_What you should do_
Say the data back exactly as it is written below.
+---+
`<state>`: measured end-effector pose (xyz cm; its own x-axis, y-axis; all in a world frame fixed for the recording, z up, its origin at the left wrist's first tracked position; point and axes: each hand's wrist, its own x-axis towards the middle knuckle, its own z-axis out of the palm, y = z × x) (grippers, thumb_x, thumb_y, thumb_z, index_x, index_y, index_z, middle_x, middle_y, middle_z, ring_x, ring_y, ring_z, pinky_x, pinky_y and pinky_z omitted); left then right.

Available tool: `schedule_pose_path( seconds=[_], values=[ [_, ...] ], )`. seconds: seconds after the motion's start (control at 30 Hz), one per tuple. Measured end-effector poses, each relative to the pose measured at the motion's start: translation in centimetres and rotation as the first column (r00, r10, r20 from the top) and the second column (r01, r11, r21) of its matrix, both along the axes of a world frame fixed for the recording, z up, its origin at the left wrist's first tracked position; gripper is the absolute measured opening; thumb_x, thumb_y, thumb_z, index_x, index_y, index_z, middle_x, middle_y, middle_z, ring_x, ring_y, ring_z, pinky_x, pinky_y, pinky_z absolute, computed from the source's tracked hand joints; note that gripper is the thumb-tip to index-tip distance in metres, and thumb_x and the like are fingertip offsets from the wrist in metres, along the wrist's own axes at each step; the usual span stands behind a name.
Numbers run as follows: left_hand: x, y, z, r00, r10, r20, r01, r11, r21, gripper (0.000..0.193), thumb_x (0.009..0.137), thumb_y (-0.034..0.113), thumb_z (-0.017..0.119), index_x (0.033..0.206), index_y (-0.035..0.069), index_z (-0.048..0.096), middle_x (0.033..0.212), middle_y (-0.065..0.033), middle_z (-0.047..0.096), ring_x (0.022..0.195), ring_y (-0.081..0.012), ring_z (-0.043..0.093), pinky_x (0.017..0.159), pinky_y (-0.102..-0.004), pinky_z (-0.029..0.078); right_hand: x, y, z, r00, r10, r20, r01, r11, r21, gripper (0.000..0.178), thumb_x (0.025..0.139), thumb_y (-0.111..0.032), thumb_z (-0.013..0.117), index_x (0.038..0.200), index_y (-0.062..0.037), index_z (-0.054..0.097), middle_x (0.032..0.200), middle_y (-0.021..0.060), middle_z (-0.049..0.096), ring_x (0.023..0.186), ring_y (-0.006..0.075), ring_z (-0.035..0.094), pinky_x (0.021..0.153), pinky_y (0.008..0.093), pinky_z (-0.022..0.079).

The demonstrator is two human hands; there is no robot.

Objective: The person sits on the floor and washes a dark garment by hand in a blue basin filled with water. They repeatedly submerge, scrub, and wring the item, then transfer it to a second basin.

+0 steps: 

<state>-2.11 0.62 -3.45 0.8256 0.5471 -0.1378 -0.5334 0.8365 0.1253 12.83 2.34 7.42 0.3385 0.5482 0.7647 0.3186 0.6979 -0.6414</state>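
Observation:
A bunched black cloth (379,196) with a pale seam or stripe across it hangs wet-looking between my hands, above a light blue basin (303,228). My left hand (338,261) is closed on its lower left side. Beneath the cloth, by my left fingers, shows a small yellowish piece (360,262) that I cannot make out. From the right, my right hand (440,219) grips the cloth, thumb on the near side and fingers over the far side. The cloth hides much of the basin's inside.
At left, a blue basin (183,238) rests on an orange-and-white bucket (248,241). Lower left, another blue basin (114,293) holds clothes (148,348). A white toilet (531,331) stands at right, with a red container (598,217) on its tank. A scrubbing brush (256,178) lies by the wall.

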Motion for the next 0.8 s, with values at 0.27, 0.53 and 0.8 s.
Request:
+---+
_Result_
`<state>`: measured end-effector pose (xyz cm; its own x-axis, y-axis; all in a world frame fixed for the recording, z up, its origin at the left wrist's first tracked position; point and axes: each hand's wrist, its own x-axis towards the middle knuckle, its own z-axis out of the palm, y = z × x) (grippers, thumb_x, thumb_y, thumb_z, index_x, index_y, index_z, middle_x, middle_y, middle_z, ring_x, ring_y, ring_z, pinky_x, pinky_y and pinky_z omitted); left then right.

Available tool: `schedule_pose_path( seconds=[_], values=[ [_, ...] ], )`. seconds: seconds after the motion's start (control at 30 Hz), one per tuple. Measured end-effector poses, each relative to the pose measured at the motion's start: translation in centimetres and rotation as the first column (r00, r10, r20 from the top) and the second column (r01, r11, r21) of its matrix, both along the axes of a world frame fixed for the recording, z up, its origin at the left wrist's first tracked position; gripper is the absolute measured opening; thumb_x, thumb_y, thumb_z, index_x, index_y, index_z, middle_x, middle_y, middle_z, ring_x, ring_y, ring_z, pinky_x, pinky_y, pinky_z absolute, computed from the source's tracked hand joints; note that gripper is the thumb-tip to index-tip distance in metres, and thumb_x and the like are fingertip offsets from the wrist in metres, along the wrist's own axes at each step; the usual span stands behind a name.
Numbers run as follows: left_hand: x, y, z, r00, r10, r20, r01, r11, r21, gripper (0.000..0.193), thumb_x (0.009..0.137), thumb_y (-0.034..0.113), thumb_z (-0.017..0.119), index_x (0.033..0.206), index_y (-0.035..0.069), index_z (-0.048..0.096), middle_x (0.033..0.212), middle_y (-0.065..0.033), middle_z (-0.047..0.096), ring_x (0.022..0.195), ring_y (-0.081..0.012), ring_z (-0.043..0.093), pinky_x (0.017..0.159), pinky_y (-0.102..-0.004), pinky_z (-0.029..0.078); right_hand: x, y, z, r00, r10, r20, r01, r11, r21, gripper (0.000..0.178), thumb_x (0.025..0.139), thumb_y (-0.111..0.032), thumb_z (-0.013..0.117), index_x (0.038..0.200), index_y (-0.062..0.037), index_z (-0.054..0.097), middle_x (0.032..0.200), middle_y (-0.021..0.060), middle_z (-0.049..0.096), ring_x (0.023..0.186), ring_y (-0.006..0.075), ring_z (-0.035..0.094), pinky_x (0.021..0.153), pinky_y (0.008..0.093), pinky_z (-0.022..0.079).

The demonstrator is two human hands; there is no robot.

Objective: The person sits on the floor and washes a dark garment by hand in a blue basin filled with water. They repeatedly submerge, scrub, and wring the item, then transfer it to a second basin.

+0 steps: 

<state>-2.11 0.62 -3.45 0.8256 0.5471 -0.1378 -0.5334 0.8365 0.1253 12.83 2.34 7.42 0.3385 0.5482 0.7647 0.3186 0.6979 -0.6414</state>
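Observation:
A bunched black cloth (379,196) with a pale seam or stripe across it hangs wet-looking between my hands, above a light blue basin (303,228). My left hand (338,261) is closed on its lower left side. Beneath the cloth, by my left fingers, shows a small yellowish piece (360,262) that I cannot make out. From the right, my right hand (440,219) grips the cloth, thumb on the near side and fingers over the far side. The cloth hides much of the basin's inside.
At left, a blue basin (183,238) rests on an orange-and-white bucket (248,241). Lower left, another blue basin (114,293) holds clothes (148,348). A white toilet (531,331) stands at right, with a red container (598,217) on its tank. A scrubbing brush (256,178) lies by the wall.
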
Motion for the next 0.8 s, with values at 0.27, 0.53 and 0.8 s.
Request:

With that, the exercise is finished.